_What is needed_:
Find the lines of the data below that include "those". Report their number only.

##############################

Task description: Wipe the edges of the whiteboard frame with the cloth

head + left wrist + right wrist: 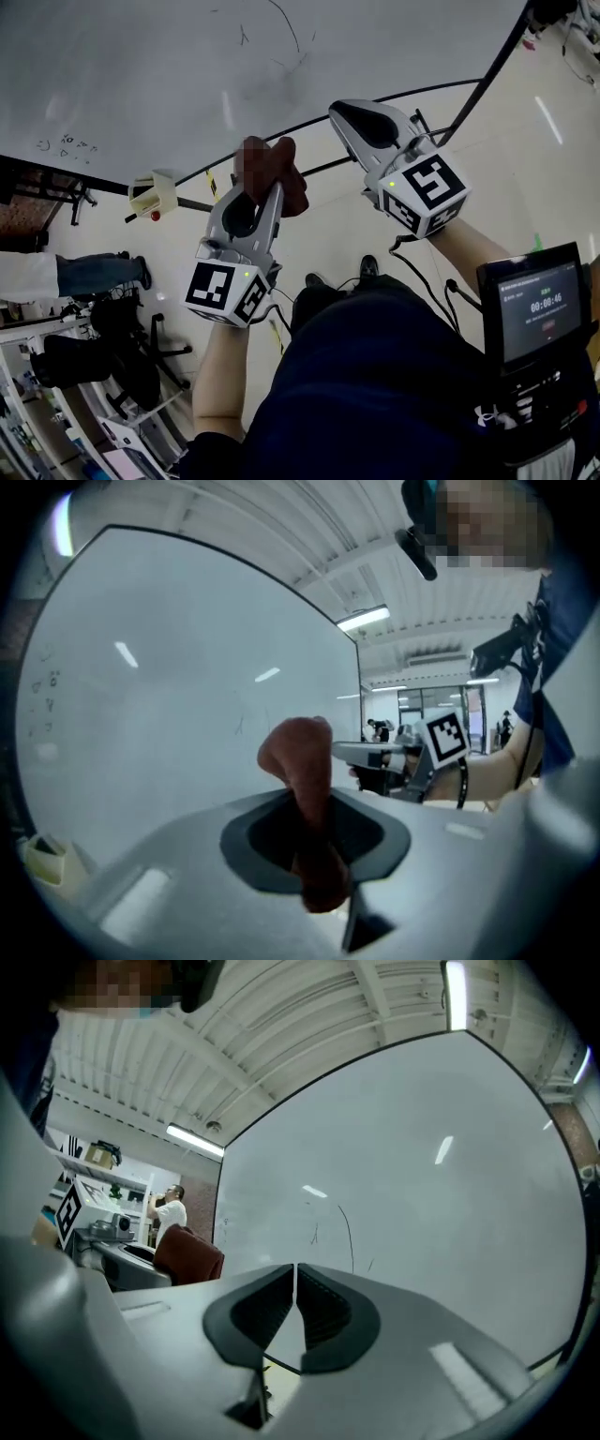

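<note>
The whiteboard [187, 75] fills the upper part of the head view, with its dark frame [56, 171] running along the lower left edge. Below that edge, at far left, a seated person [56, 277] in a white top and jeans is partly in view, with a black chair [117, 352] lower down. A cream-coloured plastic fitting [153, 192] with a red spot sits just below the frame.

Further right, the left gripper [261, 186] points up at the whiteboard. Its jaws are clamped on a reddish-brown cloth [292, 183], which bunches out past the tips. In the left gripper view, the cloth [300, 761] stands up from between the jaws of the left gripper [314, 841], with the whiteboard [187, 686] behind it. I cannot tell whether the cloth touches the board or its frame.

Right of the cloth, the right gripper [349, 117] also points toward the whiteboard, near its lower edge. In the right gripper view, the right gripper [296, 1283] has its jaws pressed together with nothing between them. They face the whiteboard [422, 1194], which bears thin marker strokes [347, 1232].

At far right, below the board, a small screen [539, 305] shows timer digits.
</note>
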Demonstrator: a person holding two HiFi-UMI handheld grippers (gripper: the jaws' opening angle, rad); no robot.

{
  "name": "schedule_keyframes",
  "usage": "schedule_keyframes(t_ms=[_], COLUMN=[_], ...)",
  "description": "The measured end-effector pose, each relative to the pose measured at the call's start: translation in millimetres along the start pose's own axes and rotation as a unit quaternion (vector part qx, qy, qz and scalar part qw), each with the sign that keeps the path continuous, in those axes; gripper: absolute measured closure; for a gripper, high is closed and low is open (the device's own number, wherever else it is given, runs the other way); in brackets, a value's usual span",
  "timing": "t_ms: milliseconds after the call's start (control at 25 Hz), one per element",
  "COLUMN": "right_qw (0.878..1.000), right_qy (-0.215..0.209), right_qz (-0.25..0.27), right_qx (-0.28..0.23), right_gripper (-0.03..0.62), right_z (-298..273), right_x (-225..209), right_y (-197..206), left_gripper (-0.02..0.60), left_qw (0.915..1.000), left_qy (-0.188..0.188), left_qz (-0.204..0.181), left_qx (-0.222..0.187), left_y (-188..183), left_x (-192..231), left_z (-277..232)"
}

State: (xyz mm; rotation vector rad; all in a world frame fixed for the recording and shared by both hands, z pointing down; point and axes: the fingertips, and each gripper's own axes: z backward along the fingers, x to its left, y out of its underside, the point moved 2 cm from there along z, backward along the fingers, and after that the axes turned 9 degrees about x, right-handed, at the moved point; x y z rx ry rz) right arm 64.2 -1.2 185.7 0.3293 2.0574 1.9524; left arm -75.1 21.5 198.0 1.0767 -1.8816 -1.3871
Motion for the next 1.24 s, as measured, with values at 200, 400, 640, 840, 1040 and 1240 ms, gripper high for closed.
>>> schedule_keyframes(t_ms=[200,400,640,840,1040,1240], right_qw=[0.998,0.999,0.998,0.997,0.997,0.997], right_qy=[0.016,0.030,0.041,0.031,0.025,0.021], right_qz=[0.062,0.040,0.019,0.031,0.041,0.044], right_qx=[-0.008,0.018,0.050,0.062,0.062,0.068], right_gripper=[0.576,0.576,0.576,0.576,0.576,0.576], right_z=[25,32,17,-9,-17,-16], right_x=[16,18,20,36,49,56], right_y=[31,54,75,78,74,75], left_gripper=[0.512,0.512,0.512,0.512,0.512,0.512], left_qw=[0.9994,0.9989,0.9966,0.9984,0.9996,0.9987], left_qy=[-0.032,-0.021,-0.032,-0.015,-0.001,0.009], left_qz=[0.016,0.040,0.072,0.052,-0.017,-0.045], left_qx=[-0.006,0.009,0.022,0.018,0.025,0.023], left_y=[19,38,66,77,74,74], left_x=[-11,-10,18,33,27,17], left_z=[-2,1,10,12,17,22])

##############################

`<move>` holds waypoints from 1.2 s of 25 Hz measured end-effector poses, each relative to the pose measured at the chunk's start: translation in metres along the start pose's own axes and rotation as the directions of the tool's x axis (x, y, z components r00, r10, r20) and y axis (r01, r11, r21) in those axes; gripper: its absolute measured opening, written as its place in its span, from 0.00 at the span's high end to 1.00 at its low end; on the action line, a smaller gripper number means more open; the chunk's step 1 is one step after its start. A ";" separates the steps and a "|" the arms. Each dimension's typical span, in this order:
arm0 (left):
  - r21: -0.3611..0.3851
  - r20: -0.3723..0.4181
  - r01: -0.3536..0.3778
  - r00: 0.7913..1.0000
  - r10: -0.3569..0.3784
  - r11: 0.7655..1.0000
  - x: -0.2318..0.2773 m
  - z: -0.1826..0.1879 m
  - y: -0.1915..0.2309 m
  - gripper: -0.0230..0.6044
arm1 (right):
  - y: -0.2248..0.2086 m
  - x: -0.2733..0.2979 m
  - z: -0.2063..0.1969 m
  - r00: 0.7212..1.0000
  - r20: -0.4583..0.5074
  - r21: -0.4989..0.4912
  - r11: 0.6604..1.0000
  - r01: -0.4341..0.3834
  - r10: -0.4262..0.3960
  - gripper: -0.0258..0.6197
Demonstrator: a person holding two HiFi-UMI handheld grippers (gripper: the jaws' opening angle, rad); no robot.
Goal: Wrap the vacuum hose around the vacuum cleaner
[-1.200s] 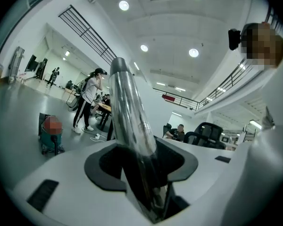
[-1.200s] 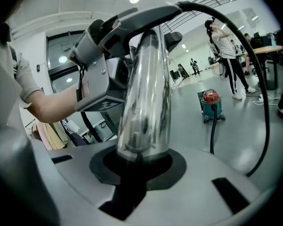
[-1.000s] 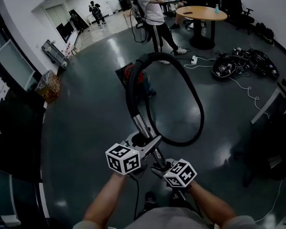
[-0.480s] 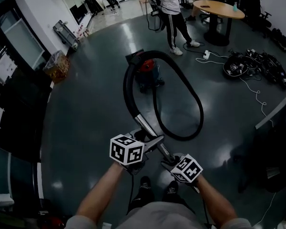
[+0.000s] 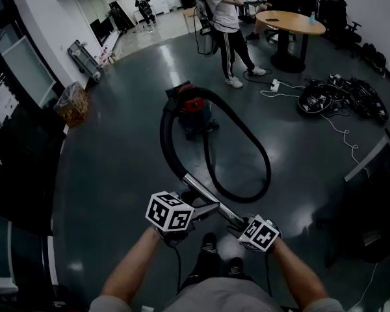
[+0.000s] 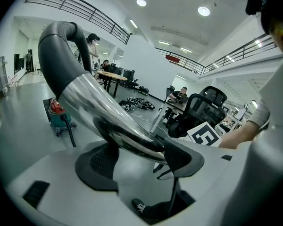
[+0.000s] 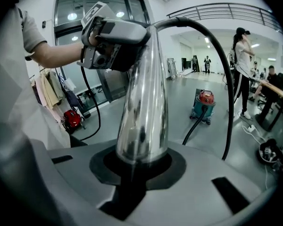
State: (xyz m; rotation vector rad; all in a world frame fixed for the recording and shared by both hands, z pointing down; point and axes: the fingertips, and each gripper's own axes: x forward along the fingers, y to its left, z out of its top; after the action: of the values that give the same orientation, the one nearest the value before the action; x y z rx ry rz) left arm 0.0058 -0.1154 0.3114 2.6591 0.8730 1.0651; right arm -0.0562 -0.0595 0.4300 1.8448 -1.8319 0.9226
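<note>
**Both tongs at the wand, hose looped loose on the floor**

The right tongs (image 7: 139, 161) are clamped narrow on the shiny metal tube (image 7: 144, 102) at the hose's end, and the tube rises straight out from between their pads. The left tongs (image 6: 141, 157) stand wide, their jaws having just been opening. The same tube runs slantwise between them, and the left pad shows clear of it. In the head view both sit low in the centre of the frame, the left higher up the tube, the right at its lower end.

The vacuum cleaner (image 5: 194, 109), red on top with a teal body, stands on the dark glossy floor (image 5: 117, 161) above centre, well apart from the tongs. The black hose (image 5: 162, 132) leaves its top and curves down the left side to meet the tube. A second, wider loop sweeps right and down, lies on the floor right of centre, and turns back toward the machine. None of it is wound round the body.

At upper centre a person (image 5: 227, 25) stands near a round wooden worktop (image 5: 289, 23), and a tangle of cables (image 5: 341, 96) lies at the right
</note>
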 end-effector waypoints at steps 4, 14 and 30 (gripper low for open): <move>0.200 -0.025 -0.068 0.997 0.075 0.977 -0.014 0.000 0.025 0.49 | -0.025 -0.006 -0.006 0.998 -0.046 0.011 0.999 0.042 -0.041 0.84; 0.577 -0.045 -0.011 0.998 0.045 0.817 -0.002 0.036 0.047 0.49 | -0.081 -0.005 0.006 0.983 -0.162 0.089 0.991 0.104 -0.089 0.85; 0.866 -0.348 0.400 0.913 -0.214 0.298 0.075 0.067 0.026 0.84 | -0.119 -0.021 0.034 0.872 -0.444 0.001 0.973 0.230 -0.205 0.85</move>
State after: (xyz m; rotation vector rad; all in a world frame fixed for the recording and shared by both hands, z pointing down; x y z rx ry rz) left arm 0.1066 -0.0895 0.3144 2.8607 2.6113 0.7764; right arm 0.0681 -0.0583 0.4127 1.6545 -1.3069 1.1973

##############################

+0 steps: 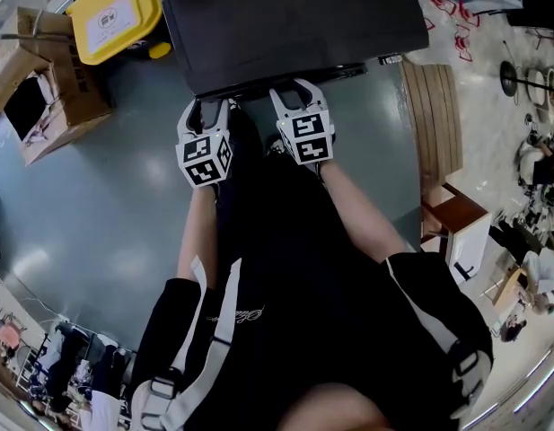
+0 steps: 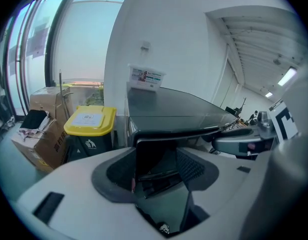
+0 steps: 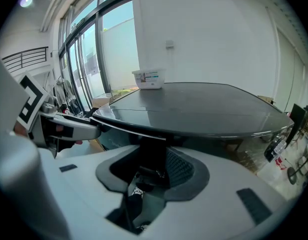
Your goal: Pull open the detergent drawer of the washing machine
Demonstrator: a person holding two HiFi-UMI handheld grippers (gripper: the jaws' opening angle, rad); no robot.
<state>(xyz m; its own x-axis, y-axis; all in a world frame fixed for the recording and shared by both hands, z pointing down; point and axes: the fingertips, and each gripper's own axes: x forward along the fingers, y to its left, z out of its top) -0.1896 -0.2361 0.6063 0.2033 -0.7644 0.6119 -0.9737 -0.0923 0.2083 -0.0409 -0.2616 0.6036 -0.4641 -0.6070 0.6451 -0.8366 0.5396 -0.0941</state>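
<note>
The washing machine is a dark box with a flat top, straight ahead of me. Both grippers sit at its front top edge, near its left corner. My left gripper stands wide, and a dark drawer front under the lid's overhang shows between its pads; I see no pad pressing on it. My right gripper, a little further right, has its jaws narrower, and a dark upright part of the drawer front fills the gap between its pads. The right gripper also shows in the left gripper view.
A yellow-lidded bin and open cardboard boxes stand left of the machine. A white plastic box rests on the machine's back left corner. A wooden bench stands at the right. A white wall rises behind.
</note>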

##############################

_Output of the task_:
2